Conclusions and future work

According to the real life development situations of doctor–patient disputes in China and reality survey data, this article first constructs a set of new consensus stability definitions among CDMs in the framework of hesitant fuzzy graph model based on the conflict analysis theory, and effectively predicts the development and provides a reasonable solution of doctor–patient conflicts using stability analysis methods. On this basis, many conflict analysis works were conducted on the equilibrium state of doctor–patient conflicts, exploring the impact of different concessions between the medical and patient sides on the development of doctor–patient dispute situations and game results.

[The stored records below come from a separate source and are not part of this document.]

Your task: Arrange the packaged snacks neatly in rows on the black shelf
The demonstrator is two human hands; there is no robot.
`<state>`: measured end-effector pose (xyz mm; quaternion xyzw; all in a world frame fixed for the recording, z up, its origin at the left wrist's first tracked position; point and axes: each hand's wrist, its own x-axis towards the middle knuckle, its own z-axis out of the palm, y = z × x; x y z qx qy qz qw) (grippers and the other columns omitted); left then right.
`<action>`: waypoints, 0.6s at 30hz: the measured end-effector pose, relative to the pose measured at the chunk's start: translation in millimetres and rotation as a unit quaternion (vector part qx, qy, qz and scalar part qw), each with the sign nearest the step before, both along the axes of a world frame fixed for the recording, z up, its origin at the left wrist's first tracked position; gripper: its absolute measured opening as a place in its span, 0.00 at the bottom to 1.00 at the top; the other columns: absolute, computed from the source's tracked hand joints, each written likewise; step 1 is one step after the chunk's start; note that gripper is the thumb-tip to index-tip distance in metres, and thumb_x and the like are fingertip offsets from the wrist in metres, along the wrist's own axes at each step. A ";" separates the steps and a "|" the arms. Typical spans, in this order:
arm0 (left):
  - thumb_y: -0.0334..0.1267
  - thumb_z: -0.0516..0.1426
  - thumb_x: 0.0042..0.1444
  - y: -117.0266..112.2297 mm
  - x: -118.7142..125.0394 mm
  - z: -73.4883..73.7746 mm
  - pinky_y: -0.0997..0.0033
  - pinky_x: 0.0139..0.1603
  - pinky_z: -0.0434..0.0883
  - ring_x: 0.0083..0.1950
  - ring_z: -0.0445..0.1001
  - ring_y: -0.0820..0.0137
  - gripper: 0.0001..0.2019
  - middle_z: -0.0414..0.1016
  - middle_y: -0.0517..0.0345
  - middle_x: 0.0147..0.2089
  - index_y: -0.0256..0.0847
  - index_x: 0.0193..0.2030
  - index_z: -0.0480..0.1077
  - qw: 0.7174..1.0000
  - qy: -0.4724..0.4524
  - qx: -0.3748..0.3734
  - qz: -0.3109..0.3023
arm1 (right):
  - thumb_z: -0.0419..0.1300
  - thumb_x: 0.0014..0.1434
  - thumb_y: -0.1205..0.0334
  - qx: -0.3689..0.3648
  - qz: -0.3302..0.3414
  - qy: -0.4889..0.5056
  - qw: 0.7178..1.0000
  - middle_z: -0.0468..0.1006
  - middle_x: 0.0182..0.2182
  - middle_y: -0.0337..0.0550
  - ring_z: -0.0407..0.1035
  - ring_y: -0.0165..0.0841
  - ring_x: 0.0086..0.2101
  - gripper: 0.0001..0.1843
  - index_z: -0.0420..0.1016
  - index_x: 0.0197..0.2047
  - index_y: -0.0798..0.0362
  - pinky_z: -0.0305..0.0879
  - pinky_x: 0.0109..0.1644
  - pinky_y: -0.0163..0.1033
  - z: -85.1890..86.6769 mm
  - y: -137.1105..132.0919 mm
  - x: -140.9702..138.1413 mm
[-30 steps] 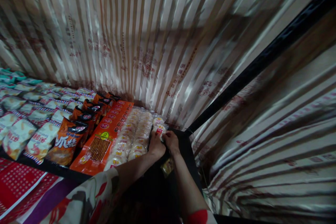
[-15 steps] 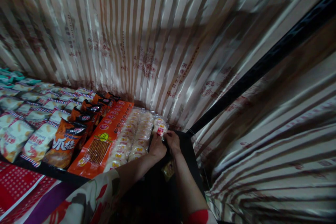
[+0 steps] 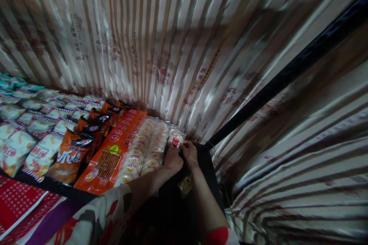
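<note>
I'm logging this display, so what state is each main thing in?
Left hand: bent, fingers at the white pack; grip unclear
Right hand: bent, fingers at its right side; grip unclear
White pack: near end partly hidden
White-pack rows: wrapped, side by side
Orange packet: lying flat
Front orange-black bag: puffed
Curtain: hanging in folds

since a second ago the left hand (image 3: 173,158) and right hand (image 3: 189,154) have shifted slightly rightward in view; the white packet's (image 3: 176,133) red label (image 3: 175,142) sits a touch higher; the black pole (image 3: 287,77) crosses lower at right
</note>
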<state>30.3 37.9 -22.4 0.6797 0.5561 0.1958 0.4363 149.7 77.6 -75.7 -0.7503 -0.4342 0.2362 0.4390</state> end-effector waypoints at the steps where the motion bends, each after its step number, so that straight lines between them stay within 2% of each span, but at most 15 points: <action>1: 0.23 0.48 0.55 0.6 0.0 -0.5 0.70 0.69 0.49 0.70 0.50 0.62 0.26 0.48 0.39 0.70 0.28 0.62 0.60 1.000 0.004 0.000 0.002 | 0.57 0.44 0.57 0.001 0.000 -0.001 1.000 0.79 0.28 0.38 0.72 0.33 0.30 0.11 0.73 0.32 0.51 0.67 0.36 0.35 -0.6 0.6 -0.8; 5: 0.23 0.49 0.54 2.9 0.0 -3.3 0.69 0.69 0.48 0.70 0.48 0.63 0.27 0.50 0.42 0.70 0.31 0.63 0.60 1.000 0.015 0.000 0.005 | 0.57 0.45 0.57 0.004 0.000 -0.004 1.000 0.78 0.27 0.38 0.72 0.33 0.30 0.10 0.72 0.31 0.51 0.67 0.37 0.35 -1.9 2.5 -3.0; 8: 0.23 0.49 0.54 4.3 0.2 -5.5 0.70 0.69 0.47 0.71 0.47 0.63 0.26 0.50 0.41 0.69 0.29 0.61 0.61 1.000 0.017 0.000 0.014 | 0.57 0.44 0.57 0.001 0.003 -0.009 1.000 0.78 0.27 0.38 0.73 0.33 0.29 0.09 0.72 0.30 0.50 0.67 0.37 0.36 -2.0 3.3 -3.7; 15: 0.22 0.49 0.53 8.3 0.7 -11.9 0.71 0.68 0.50 0.69 0.52 0.65 0.24 0.57 0.46 0.67 0.33 0.57 0.66 1.000 0.019 0.019 0.010 | 0.57 0.46 0.58 -0.007 -0.004 -0.025 1.000 0.79 0.28 0.38 0.73 0.33 0.31 0.09 0.72 0.33 0.49 0.67 0.39 0.36 -1.9 5.0 -5.7; 18: 0.23 0.49 0.53 9.3 0.4 -13.7 0.72 0.68 0.49 0.69 0.51 0.64 0.24 0.57 0.43 0.67 0.31 0.59 0.64 0.999 0.027 0.025 0.011 | 0.57 0.46 0.59 -0.011 -0.005 -0.031 0.999 0.78 0.28 0.38 0.73 0.33 0.31 0.09 0.72 0.33 0.49 0.67 0.40 0.36 -1.3 6.1 -6.7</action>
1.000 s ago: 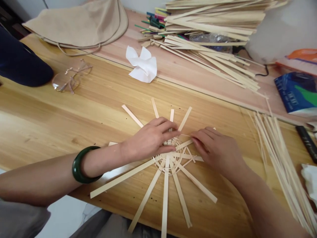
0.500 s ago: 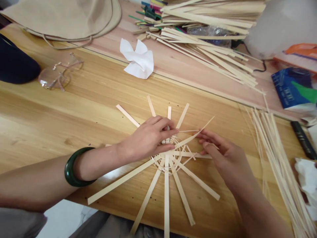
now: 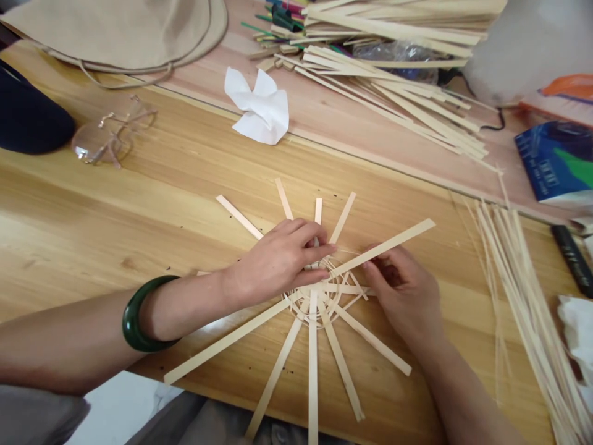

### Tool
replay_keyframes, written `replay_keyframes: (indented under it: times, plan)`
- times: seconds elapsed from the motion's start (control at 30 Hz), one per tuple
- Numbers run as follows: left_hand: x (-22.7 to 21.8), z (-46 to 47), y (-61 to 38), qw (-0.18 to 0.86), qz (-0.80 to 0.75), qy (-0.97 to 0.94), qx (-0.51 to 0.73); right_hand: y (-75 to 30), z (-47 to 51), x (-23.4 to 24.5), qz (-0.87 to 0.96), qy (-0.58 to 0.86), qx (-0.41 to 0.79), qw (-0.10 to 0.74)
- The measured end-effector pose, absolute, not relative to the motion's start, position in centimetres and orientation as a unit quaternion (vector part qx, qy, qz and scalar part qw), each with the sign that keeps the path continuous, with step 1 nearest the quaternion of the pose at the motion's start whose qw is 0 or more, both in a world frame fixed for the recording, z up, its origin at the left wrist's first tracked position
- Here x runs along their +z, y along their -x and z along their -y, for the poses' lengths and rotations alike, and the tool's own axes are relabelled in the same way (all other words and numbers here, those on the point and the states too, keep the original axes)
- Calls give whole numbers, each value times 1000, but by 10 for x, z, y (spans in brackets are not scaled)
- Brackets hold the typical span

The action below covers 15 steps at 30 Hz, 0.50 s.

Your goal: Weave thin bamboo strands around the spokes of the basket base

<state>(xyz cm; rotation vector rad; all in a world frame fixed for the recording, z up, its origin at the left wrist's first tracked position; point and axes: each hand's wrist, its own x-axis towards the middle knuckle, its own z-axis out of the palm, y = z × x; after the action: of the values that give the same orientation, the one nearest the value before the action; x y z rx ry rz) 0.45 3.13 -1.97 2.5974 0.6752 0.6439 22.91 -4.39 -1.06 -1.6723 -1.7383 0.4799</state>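
Observation:
Flat pale bamboo strips (image 3: 312, 364) radiate like spokes from a small round woven centre (image 3: 334, 303) on the table. My left hand (image 3: 278, 259), with a green bangle (image 3: 139, 318) on the wrist, rests over that centre, thumb and fingers closed on its upper part and hiding some of the weave. To the right, my right hand (image 3: 410, 296) pinches a thin bamboo strand (image 3: 347, 251) running from the centre. Its fingertips are partly behind one raised flat spoke (image 3: 393, 242), which slants up to the right.
Loose thin strips (image 3: 523, 309) lie along the right side. Behind are a crumpled tissue (image 3: 262, 111), eyeglasses (image 3: 111, 136), a beige hat (image 3: 130, 31), a bundle of strips (image 3: 393, 93), a blue packet (image 3: 556, 161) and a black marker (image 3: 572, 259).
My right hand has closed in toward the centre and sits under the right-hand spoke. That spoke, bent and edge-on before, now lies straight with its flat face showing. My left hand has barely moved.

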Motion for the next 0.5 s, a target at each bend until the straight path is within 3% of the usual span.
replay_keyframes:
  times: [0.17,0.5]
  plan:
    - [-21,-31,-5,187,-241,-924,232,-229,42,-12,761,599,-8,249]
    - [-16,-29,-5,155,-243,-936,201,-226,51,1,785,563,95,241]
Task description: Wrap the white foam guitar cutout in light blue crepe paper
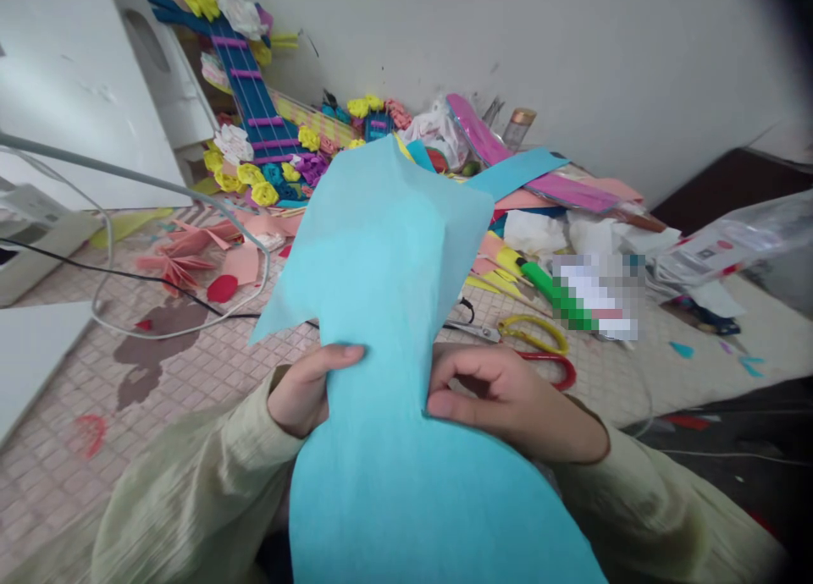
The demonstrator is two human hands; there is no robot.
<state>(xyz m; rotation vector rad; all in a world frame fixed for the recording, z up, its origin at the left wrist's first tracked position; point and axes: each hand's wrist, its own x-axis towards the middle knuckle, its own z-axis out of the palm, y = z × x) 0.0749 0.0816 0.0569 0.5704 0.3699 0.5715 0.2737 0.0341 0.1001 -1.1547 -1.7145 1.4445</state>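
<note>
A large cut sheet of light blue paper [381, 313] fills the middle of the head view, with a narrow waist, a wider upper part and a rounded lower part. My left hand [314, 385] grips its left edge at the waist, thumb on top and the other fingers hidden behind. On the opposite edge, my right hand [501, 398] pinches the paper between thumb and fingers. Just past my right hand lie scissors [533, 334] with yellow and red handles, partly covered by that hand and the paper.
A blue paper guitar [254, 97] with yellow, white and purple paper flowers leans at the back left. Pink paper pieces [181, 258] and a white cable [105, 271] lie on the left. Plastic bags, paper scraps and a green-handled item [552, 292] crowd the right.
</note>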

Based on the consensus stability analysis results, a countermeasure plan for dispute mediation was formulated. The research results indicate that the patient’s preference for concessions has a greater impact on the outcome of medical disputes and the development of the situation. Scientific guidance of patients’ rational rights protection is the key to successfully mediating medical disputes. In addition, due to the long legal litigation cycle, private negotiation for compensation and third-party mediation intervention are still effective means for both doctors and patients to resolve conflicts.

It is obvious that the proposed stability definitions in GMCR with HFPRs are defined from the view of logical representation. However, the definition of logical stability faces the drawback of high computational complexity and difficulty in application. To resolve this shortcoming, matrix representation of stability definitions is proposed in GMCR paradigm. Thus, matrix representation of consensus stability definitions among CDMs in the framework of hesitant fuzzy graph model is a crucial work in the future research. Third party mediation provides an equal and fair communication platform for both doctors and patients, which help to eliminate misunderstandings and barriers between the two parties, promote open communication, and jointly seek solutions. Particularly, inverse perspective can provide decision making support for third party medication in doctor–patient disputes. Therefore, another future work is to develop inverse analysis work in consensus stability definitions among CDMs in the framework of hesitant fuzzy graph model. Finally, CDMs may not only exist in doctor–patient conflicts, but also in other fields such as environmental and military conflicts. Therefore, the research conclusions of this article have generalizability and replicability, and can provide theoretical basis for DMs in different fields.